Task goal -
A faithful copy of the listing below is needed, with its pictures left out.

------ Collected data

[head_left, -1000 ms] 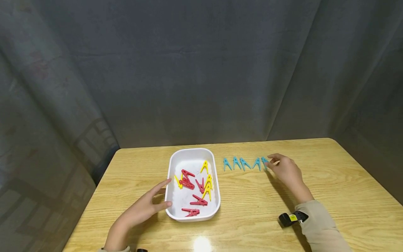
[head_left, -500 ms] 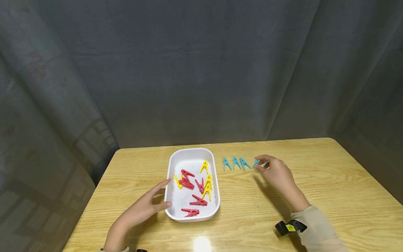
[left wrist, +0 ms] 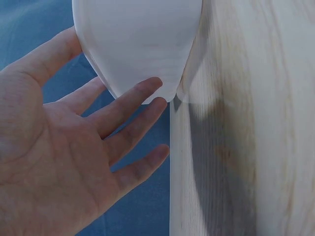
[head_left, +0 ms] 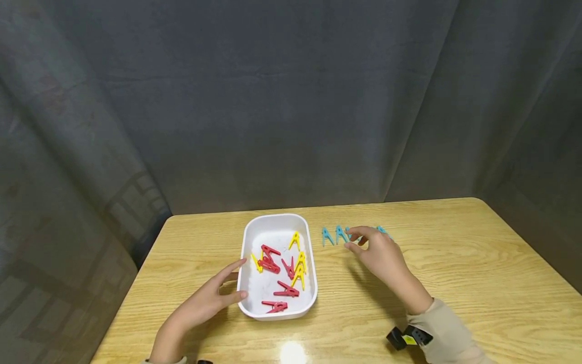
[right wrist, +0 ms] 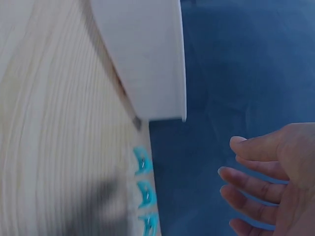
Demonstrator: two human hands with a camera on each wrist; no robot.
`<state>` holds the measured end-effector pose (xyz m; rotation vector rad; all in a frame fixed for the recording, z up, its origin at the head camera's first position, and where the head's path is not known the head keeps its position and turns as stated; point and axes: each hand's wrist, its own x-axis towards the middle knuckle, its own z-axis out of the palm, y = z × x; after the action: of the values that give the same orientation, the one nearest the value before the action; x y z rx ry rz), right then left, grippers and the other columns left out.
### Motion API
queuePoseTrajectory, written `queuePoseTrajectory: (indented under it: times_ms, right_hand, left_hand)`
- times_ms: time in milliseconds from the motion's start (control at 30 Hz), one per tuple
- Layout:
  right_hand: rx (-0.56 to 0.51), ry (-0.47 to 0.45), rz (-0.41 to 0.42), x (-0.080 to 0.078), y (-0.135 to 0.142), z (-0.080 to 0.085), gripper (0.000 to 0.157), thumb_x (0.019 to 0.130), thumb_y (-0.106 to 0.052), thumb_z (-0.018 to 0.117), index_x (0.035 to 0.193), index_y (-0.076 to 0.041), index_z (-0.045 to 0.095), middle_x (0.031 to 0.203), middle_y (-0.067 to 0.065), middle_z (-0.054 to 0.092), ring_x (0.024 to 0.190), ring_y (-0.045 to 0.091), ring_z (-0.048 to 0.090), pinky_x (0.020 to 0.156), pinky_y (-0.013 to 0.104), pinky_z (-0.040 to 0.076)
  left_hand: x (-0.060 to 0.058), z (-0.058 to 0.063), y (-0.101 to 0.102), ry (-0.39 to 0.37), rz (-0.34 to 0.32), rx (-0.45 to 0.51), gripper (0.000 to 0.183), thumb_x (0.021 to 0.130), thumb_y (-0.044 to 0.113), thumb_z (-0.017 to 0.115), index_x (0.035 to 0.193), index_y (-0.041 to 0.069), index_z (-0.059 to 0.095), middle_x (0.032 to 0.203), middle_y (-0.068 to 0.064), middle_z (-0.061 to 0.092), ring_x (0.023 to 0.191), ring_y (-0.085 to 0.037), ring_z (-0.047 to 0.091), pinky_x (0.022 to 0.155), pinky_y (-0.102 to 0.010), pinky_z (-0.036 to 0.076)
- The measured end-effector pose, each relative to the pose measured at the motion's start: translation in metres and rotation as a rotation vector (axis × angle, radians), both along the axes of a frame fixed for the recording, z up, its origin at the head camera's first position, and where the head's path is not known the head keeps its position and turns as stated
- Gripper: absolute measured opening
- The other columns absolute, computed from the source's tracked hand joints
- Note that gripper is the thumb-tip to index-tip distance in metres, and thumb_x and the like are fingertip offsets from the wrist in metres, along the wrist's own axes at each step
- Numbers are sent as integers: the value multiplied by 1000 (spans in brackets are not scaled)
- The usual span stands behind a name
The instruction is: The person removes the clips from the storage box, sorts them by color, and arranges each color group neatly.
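A white plastic tray (head_left: 313, 298) stands on the table, holding several red clothespins (head_left: 287, 290) and yellow clothespins (head_left: 298, 276). My left hand (head_left: 202, 304) touches the tray's left side, fingers spread and fairly straight; its fingertips (left wrist: 156, 82) lie against the wall in the left wrist view. To the tray's right runs a row of blue clothespins (head_left: 327, 236). Over that row hovers my right hand (head_left: 379, 253), hiding part of it. The right wrist view shows this hand (right wrist: 275, 182) with loosely bent fingers and nothing between thumb and fingers, apart from the clothespins (right wrist: 146, 194).
The wooden table (head_left: 454, 242) reaches out to the right of the row, and its far edge lies just behind the blue clothespins. A grey curtain (head_left: 282, 111) hangs behind and at both sides. My right wrist carries a black camera (head_left: 397, 338).
My right hand has moved left along the row, from the rightmost blue clothespin to the middle ones. The right-end clothespin shows again behind it. My left hand and the tray stay put.
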<state>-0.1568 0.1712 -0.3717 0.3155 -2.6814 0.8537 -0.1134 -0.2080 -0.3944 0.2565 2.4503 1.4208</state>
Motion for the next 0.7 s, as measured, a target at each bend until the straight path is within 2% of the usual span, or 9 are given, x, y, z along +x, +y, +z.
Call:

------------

Solution -
[head_left, -1000 ms] 
[head_left, -500 ms] 
[left wrist, +0 ms] 
[head_left, +0 ms] 
[right wrist, +0 ms] 
Demonstrator: two human hands with a camera on each wrist; no robot.
`<state>` holds the measured end-effector pose (xyz m; rotation vector rad; all in a frame fixed for the recording, z up, its origin at the head camera's first position, and where the head's path is not known the head keeps its position and turns as stated; point and axes: each hand's wrist, its own x-axis towards the middle knuckle, its own z-axis out of the palm, y = z × x; after the action: of the values that give the same orientation, the one nearest the value before the action; x y z rx ry rz), right then left, grippers and the other columns left out.
### Motion API
queuePoseTrajectory, written `queuePoseTrajectory: (indented under it: times_ms, right_hand, left_hand)`
- times_ms: time in milliseconds from the motion's start (control at 30 Hz), one per tuple
- Layout:
  right_hand: rx (-0.56 to 0.51), ry (-0.47 to 0.45), rz (-0.41 to 0.42), x (-0.080 to 0.078), y (-0.135 to 0.142), z (-0.080 to 0.085), gripper (0.000 to 0.157), thumb_x (0.019 to 0.130), thumb_y (-0.106 to 0.052), thumb_z (-0.018 to 0.117), index_x (0.035 to 0.193), index_y (-0.076 to 0.041), index_z (-0.045 to 0.095), middle_x (0.031 to 0.203), middle_y (-0.067 to 0.065), middle_z (-0.054 to 0.092), ring_x (0.024 to 0.190), ring_y (-0.045 to 0.091), ring_z (-0.048 to 0.090), pinky_x (0.020 to 0.156), pinky_y (-0.013 to 0.104), pinky_z (-0.040 to 0.076)
  left_hand: x (-0.060 to 0.058), z (-0.058 to 0.063), y (-0.101 to 0.102), ry (-0.39 to 0.37), rz (-0.34 to 0.32), rx (-0.45 to 0.51), gripper (0.000 to 0.183), thumb_x (0.021 to 0.130), thumb_y (-0.044 to 0.113), thumb_z (-0.017 to 0.115), index_x (0.035 to 0.193), index_y (-0.041 to 0.069), index_z (-0.059 to 0.095), middle_x (0.032 to 0.203), middle_y (-0.068 to 0.064), middle_z (-0.061 to 0.092), ring_x (0.023 to 0.191), ring_y (-0.085 to 0.037), ring_z (-0.047 to 0.091), pinky_x (0.022 to 0.155), pinky_y (-0.102 to 0.010), pinky_z (-0.036 to 0.076)
- The measured end-effector pose, each relative to the pose measured at the motion's start: translation in metres and rotation as a rotation vector (axis × angle, radians), both along the axes of a frame fixed for the recording, z up, its origin at the head camera's first position, and where the head's path is not known the head keeps its position and turns as stated
- Gripper: absolute measured opening
- The other columns absolute, computed from the source's tracked hand joints
- Note that gripper is the thumb-tip to index-tip distance in metres, and thumb_x and the like are fingertip offsets from the wrist in metres, along the wrist's own axes at each step
- Numbers are sent as integers: the value multiplied by 1000 (spans in brackets are not scaled)
- The usual span stands behind a name
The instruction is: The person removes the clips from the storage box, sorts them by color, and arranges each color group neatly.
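A white plastic tray (head_left: 313, 298) stands on the table, holding several red clothespins (head_left: 287, 290) and yellow clothespins (head_left: 298, 276). My left hand (head_left: 202, 304) touches the tray's left side, fingers spread and fairly straight; its fingertips (left wrist: 156, 82) lie against the wall in the left wrist view. To the tray's right runs a row of blue clothespins (head_left: 327, 236). Over that row hovers my right hand (head_left: 379, 253), hiding part of it. The right wrist view shows this hand (right wrist: 275, 182) with loosely bent fingers and nothing between thumb and fingers, apart from the clothespins (right wrist: 146, 194).
The wooden table (head_left: 454, 242) reaches out to the right of the row, and its far edge lies just behind the blue clothespins. A grey curtain (head_left: 282, 111) hangs behind and at both sides. My right wrist carries a black camera (head_left: 397, 338).
My right hand has moved left along the row, from the rightmost blue clothespin to the middle ones. The right-end clothespin shows again behind it. My left hand and the tray stay put.
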<state>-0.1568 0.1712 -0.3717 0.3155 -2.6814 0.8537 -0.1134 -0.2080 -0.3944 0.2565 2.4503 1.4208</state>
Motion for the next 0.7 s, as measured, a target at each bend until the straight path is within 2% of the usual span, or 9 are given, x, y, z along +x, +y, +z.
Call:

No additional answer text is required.